BEGIN

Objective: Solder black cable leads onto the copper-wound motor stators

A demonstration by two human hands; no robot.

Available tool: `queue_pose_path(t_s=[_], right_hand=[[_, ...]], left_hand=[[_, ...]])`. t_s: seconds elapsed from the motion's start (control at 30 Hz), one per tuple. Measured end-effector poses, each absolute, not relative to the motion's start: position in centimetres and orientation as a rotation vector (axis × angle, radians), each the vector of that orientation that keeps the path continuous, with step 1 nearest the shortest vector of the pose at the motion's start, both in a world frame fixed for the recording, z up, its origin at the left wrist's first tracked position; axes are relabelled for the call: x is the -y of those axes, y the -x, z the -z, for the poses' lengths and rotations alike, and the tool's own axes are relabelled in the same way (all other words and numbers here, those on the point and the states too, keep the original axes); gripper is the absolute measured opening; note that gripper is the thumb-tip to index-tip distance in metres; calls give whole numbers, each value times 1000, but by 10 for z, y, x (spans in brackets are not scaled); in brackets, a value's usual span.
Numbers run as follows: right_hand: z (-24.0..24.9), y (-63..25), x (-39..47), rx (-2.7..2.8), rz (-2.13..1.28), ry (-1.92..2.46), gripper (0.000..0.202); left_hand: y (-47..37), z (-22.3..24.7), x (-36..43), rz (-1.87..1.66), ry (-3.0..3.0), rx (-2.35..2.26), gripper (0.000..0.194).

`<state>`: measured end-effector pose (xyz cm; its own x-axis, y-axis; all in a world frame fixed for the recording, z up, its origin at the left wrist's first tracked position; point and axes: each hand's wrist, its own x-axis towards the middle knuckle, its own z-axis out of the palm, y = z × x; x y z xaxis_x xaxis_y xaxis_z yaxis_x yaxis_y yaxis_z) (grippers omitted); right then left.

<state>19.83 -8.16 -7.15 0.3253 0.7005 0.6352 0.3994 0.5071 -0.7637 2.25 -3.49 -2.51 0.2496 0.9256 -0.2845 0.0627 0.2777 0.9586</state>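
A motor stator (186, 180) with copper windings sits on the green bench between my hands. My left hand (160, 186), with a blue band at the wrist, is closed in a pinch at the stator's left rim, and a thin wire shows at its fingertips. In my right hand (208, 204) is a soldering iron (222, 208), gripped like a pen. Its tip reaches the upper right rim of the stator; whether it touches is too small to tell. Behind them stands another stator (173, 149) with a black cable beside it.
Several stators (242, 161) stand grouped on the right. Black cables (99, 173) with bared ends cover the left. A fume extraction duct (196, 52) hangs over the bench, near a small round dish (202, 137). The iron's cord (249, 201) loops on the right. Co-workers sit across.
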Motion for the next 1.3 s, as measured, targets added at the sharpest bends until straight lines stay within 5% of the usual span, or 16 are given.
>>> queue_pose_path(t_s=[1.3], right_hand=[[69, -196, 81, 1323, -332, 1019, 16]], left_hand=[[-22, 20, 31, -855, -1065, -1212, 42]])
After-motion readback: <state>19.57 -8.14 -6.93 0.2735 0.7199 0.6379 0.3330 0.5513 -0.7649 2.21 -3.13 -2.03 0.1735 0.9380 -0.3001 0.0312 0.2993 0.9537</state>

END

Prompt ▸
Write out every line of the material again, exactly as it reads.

Response area ▸
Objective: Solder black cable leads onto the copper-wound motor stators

A demonstration by two human hands; no robot.

Available tool: `queue_pose_path(t_s=[_], right_hand=[[_, ...]], left_hand=[[_, ...]])`. t_s: seconds elapsed from the motion's start (control at 30 Hz), one per tuple. Measured end-effector poses, each absolute, not relative to the motion's start: position in centimetres and orientation as a rotation vector (axis × angle, radians), each the vector of that orientation that keeps the path continuous, with step 1 nearest the shortest vector of the pose at the motion's start, both in a world frame fixed for the recording, z up, its origin at the left wrist's first tracked position; axes are relabelled for the call: x is the -y of those axes, y the -x, z the -z, for the poses' lengths and rotations alike, and the tool's own axes are relabelled in the same way (all other words and numbers here, those on the point and the states too, keep the original axes); gripper is the absolute measured opening; note that gripper is the thumb-tip to index-tip distance in metres; calls give whole numbers, each value times 1000, but by 10 for z, y, x (spans in brackets are not scaled); in brackets, a value's usual span.
Numbers run as follows: right_hand: z (-24.0..24.9), y (-63..25), x (-39..47), rx (-2.7..2.8), rz (-2.13..1.28), ry (-1.92..2.46), gripper (0.000..0.202); left_hand: y (-47..37), z (-22.3..24.7), x (-36..43), rz (-1.87..1.66), ry (-3.0..3.0), rx (-2.35..2.26), gripper (0.000..0.194).

`<state>`: measured end-effector pose (xyz cm; its own x-axis, y-axis; all in a world frame fixed for the recording, z up, its origin at the left wrist's first tracked position; point and axes: each hand's wrist, its own x-axis towards the middle knuckle, its own z-axis out of the palm, y = z × x; x y z xaxis_x xaxis_y xaxis_z yaxis_x yaxis_y yaxis_z) (grippers omitted); right then left.

<state>19.83 -8.16 -7.15 0.3253 0.7005 0.6352 0.3994 0.5071 -0.7637 2.25 -3.49 -2.51 0.2496 0.9256 -0.2845 0.0627 0.2777 0.9586</state>
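A motor stator (186, 180) with copper windings sits on the green bench between my hands. My left hand (160, 186), with a blue band at the wrist, is closed in a pinch at the stator's left rim, and a thin wire shows at its fingertips. In my right hand (208, 204) is a soldering iron (222, 208), gripped like a pen. Its tip reaches the upper right rim of the stator; whether it touches is too small to tell. Behind them stands another stator (173, 149) with a black cable beside it.
Several stators (242, 161) stand grouped on the right. Black cables (99, 173) with bared ends cover the left. A fume extraction duct (196, 52) hangs over the bench, near a small round dish (202, 137). The iron's cord (249, 201) loops on the right. Co-workers sit across.
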Motion for the next 1.3 s, as measured, targets added at the sharpest bends until straight lines stay within 5% of the usual span, or 16 are given.
>>> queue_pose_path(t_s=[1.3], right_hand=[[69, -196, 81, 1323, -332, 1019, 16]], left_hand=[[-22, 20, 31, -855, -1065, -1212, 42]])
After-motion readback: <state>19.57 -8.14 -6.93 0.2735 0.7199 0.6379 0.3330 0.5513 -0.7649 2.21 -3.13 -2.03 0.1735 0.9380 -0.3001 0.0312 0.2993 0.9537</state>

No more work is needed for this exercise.